Miscellaneous Information

Held in Potsdamer Platz (a location which was part of the former “no-man’s land” of the Berlin Wall), this concert was even bigger than the Pink Floyd era ones, as Waters built a 550-foot long and 82-foot high wall, which was broken down in the same show. The show had a sell-out crowd of over 250,000 people, and right before the performance started the gates were opened which enabled another 200,000 people to watch.

The concert was staged partly at Waters’ expense. While he subsequently earned the money back from the sale of the CD and video releases of the album, the original plan was to donate all profits past his initial investment to the Memorial Fund for Disaster Relief, an UK charity recently founded by the late Leonard Cheshire. Unfortunately, audio and video sales came in significantly under projections, and the trading arm of the charity (Operation Dinghy) incurred heavy losses. A few years later, the charity was wound up, and the audio and video sales rights from the concert performance returned to Waters. Waters stated on the first airing of the making of The Wall on In the Studio with Redbeard in July 1989 that the only way he was to resurrect a live performance of The Wall was “if the Berlin Wall came down”. A few months after the interview was broadcast, the wall came down.

Initially, Waters tried to get guest musicians like Peter Gabriel, Rod Stewart, Joe Cocker, Bruce Springsteen and Eric Clapton but they were either unavailable or turned it down.

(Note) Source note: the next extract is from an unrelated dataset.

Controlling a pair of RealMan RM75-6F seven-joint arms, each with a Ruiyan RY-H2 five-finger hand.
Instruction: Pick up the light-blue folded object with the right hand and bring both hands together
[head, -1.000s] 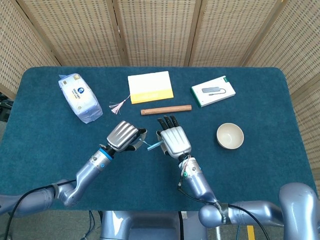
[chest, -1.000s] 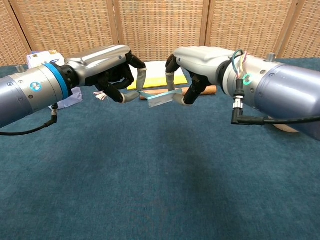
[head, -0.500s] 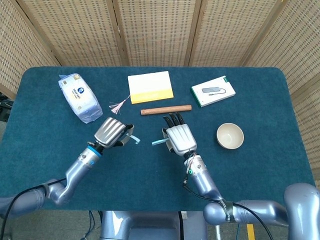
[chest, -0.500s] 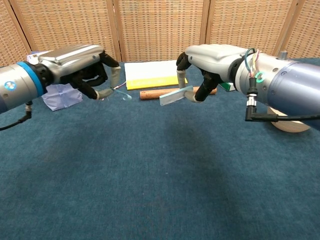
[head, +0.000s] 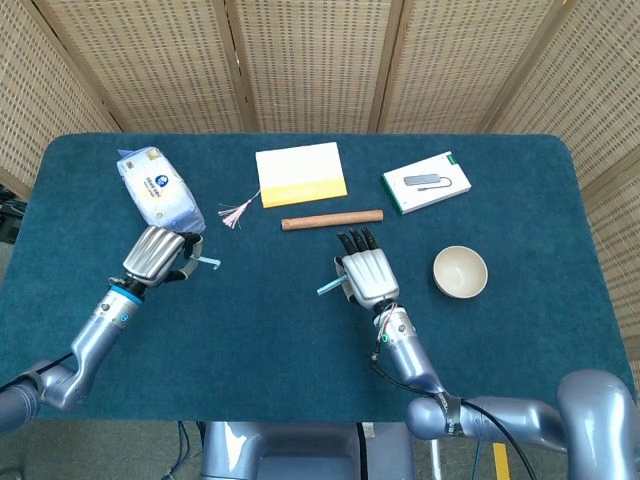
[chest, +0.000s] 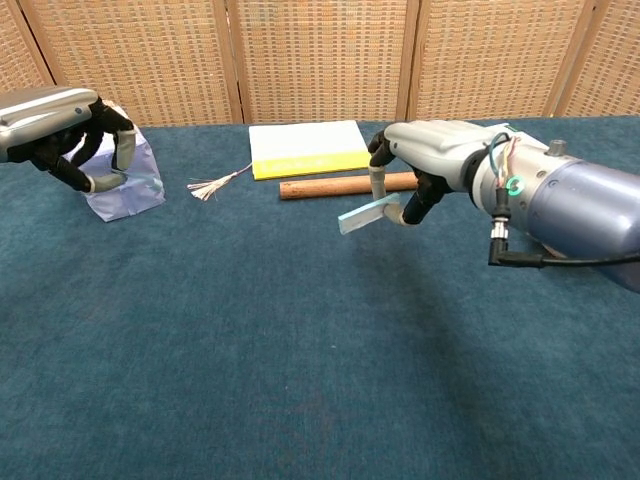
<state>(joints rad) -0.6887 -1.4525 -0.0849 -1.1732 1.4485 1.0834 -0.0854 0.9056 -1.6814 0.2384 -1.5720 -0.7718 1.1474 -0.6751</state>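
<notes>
Your right hand (chest: 415, 180) pinches the blue fold (chest: 362, 215) above the table's (head: 300, 340) middle; your left hand (head: 155, 255), fingers curled, holds a blue sliver (head: 203, 263) near the left edge.

Right robot hand (head: 366, 277) grips light-blue folded object (head: 328, 289); left robot hand (head: 155, 254) apparently pinching something.
</notes>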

Also, on the same 1989 interview with Redbeard, Waters also stated that “I might even let Dave play guitar.” On June 30, 1990 backstage at the Knebworth Pink Floyd performance at Knebworth ’90,during a pre-show interview, David Gilmour responded to Roger’s statement on an interview with Jim Ladd by saying that “he and the rest of Pink Floyd (Nick Mason and Rick Wright) had been given the legal go ahead to perform with Roger but had not been contacted.” Two days later, on July 2, 1990 Waters appeared on the American rock radio call-in show Rockline and contradicted his Gilmour invite by saying, “I don’t know where Dave got that idea”.

In the end, the guest artists for the performance included The Band, The Hooters, Van Morrison, Sinéad O’Connor, Cyndi Lauper, Marianne Faithfull, Scorpions, Joni Mitchell, Paul Carrack, Thomas Dolby and Bryan Adams, along with actors Albert Finney, Jerry Hall, Tim Curry and Ute Lemper.

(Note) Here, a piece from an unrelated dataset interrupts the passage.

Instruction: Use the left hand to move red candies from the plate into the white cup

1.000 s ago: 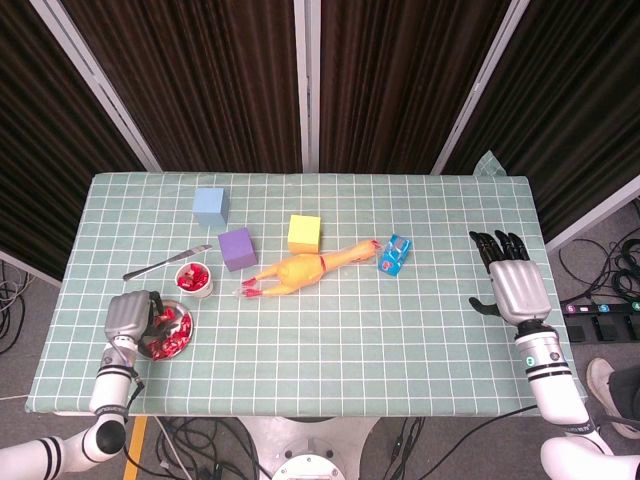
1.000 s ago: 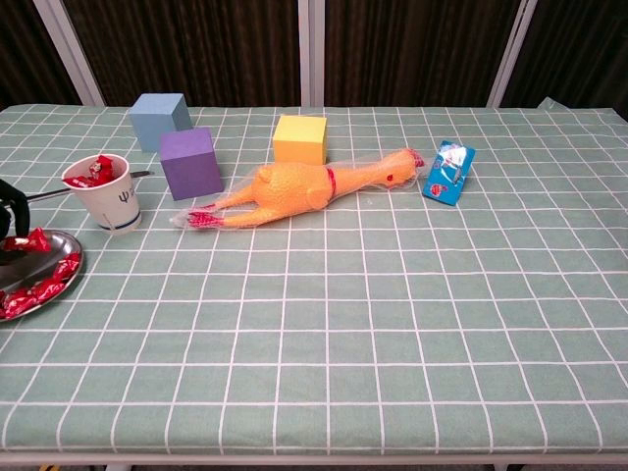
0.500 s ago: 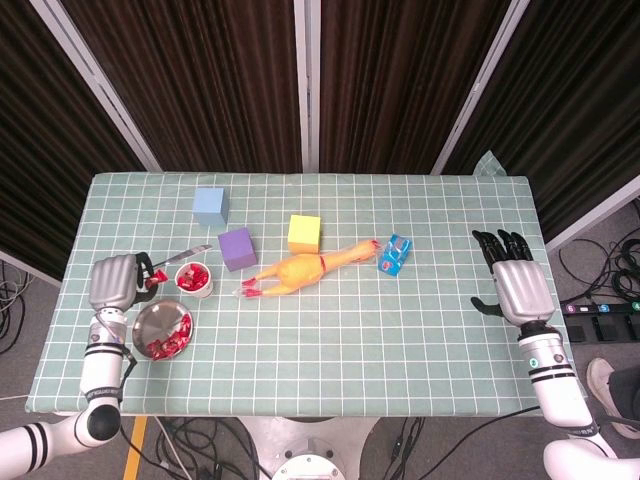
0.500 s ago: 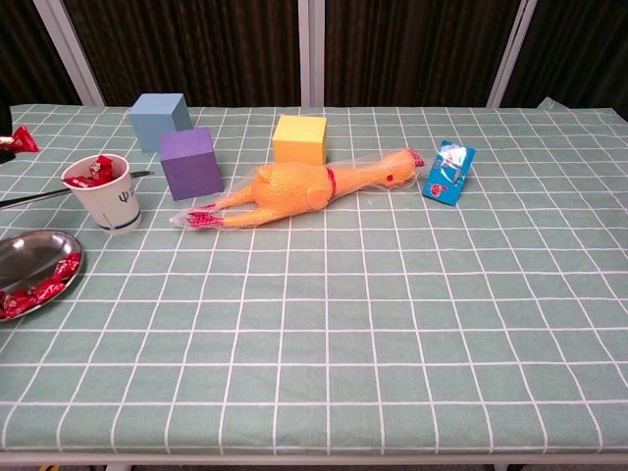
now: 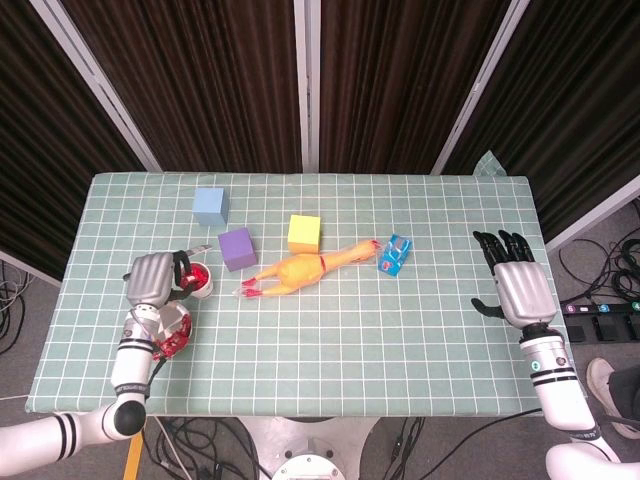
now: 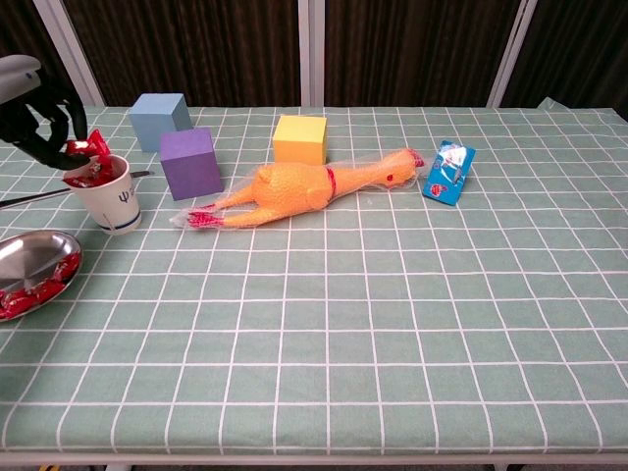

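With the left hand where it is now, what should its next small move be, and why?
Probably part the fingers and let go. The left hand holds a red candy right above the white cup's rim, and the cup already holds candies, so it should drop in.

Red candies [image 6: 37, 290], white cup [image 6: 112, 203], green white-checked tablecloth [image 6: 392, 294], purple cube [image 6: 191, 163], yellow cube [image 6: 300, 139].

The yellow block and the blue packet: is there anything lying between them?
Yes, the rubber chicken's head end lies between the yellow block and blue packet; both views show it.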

This performance had several differences from Pink Floyd’s original production of The Wall show. Both “Mother” and “Another Brick in the Wall, Part II” (like in the 1980/81 concerts) were extended with solos by various instruments and the latter had a cold ending. “In The Flesh” (also like the 1980/81 concerts) has an extended intro, and “Comfortably Numb” featured dueling solos by the two guitarists as well as an additional chorus at the end of the song. “The Show Must Go On” is omitted completely, while both “The Last Few Bricks” and “What Shall We Do Now?” are included (The Last Few Bricks was shortened). Also, the performance of the song “The Trial” had live actors playing the parts, with Thomas Dolby playing the part as the teacher, hanging from the wall, Tim Curry was the prosecutor, and Albert Finney was the Judge.

The Wall – Live in Berlin was released as a live recording of the concert, although a couple of tracks were excised from the CD version, and the Laserdisc video in NTSC can still be found through second sourcing. A DVD was released in 2003 in the USA by Island/Mercury Records and internationally by Universal Music (Region-free).

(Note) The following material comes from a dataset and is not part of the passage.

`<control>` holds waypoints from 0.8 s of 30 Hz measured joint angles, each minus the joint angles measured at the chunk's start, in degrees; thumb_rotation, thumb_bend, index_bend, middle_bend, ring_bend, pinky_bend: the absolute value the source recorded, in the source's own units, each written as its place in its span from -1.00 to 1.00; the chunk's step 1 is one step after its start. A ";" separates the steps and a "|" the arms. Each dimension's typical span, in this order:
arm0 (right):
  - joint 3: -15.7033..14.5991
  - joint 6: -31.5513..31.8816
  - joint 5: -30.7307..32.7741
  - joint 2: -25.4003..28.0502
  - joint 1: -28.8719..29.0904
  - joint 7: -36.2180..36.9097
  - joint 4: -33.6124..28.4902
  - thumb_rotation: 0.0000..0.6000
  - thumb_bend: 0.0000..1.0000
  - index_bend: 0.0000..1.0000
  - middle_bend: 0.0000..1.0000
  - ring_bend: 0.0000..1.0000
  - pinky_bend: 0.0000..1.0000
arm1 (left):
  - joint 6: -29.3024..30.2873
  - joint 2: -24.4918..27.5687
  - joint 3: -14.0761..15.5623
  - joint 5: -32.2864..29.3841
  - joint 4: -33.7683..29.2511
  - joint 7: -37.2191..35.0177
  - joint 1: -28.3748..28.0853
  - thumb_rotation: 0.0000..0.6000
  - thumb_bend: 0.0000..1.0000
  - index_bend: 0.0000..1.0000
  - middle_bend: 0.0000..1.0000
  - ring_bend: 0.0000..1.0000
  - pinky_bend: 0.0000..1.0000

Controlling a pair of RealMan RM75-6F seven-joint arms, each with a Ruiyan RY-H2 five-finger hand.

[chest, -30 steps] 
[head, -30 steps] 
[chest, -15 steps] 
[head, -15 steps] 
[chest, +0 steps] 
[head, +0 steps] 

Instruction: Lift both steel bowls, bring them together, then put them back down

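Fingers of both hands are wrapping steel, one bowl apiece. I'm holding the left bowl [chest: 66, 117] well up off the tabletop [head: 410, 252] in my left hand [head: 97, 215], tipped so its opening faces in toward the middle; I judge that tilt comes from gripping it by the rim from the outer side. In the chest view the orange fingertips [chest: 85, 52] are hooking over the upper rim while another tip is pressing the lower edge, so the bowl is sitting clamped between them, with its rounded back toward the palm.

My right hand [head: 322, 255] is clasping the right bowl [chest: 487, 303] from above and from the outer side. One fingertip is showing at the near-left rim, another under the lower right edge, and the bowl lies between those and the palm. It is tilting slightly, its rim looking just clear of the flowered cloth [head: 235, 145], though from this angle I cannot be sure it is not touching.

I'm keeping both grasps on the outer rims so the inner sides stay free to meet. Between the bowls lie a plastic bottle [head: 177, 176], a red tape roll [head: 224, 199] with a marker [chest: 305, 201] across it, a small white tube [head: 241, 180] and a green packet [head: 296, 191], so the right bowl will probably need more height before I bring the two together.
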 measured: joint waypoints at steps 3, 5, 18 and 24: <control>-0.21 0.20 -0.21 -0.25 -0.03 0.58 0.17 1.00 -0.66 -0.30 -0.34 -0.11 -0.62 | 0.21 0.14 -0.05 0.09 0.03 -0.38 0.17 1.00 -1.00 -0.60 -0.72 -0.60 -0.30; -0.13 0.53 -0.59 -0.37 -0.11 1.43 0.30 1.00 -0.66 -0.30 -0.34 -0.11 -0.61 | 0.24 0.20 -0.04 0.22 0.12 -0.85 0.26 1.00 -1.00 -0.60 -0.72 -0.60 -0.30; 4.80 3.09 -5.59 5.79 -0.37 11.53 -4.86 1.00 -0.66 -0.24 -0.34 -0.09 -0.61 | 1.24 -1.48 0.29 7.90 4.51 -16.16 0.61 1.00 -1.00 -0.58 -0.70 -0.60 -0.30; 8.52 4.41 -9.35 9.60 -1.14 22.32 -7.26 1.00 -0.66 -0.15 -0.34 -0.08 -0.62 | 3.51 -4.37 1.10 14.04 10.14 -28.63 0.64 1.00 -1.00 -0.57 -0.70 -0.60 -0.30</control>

“Tribute,” the London-based ‘good causes’ campaign company, was retained to harness worldwide media resources, which included televising the show live in 52 countries for 2 hours, up to 5 repeats of the show in each of 20 countries, a highlights television show in 65 countries and distribution of a double music CD and post-production VHS videotape by Polygram. Tribute also organised ticket sales for the live event.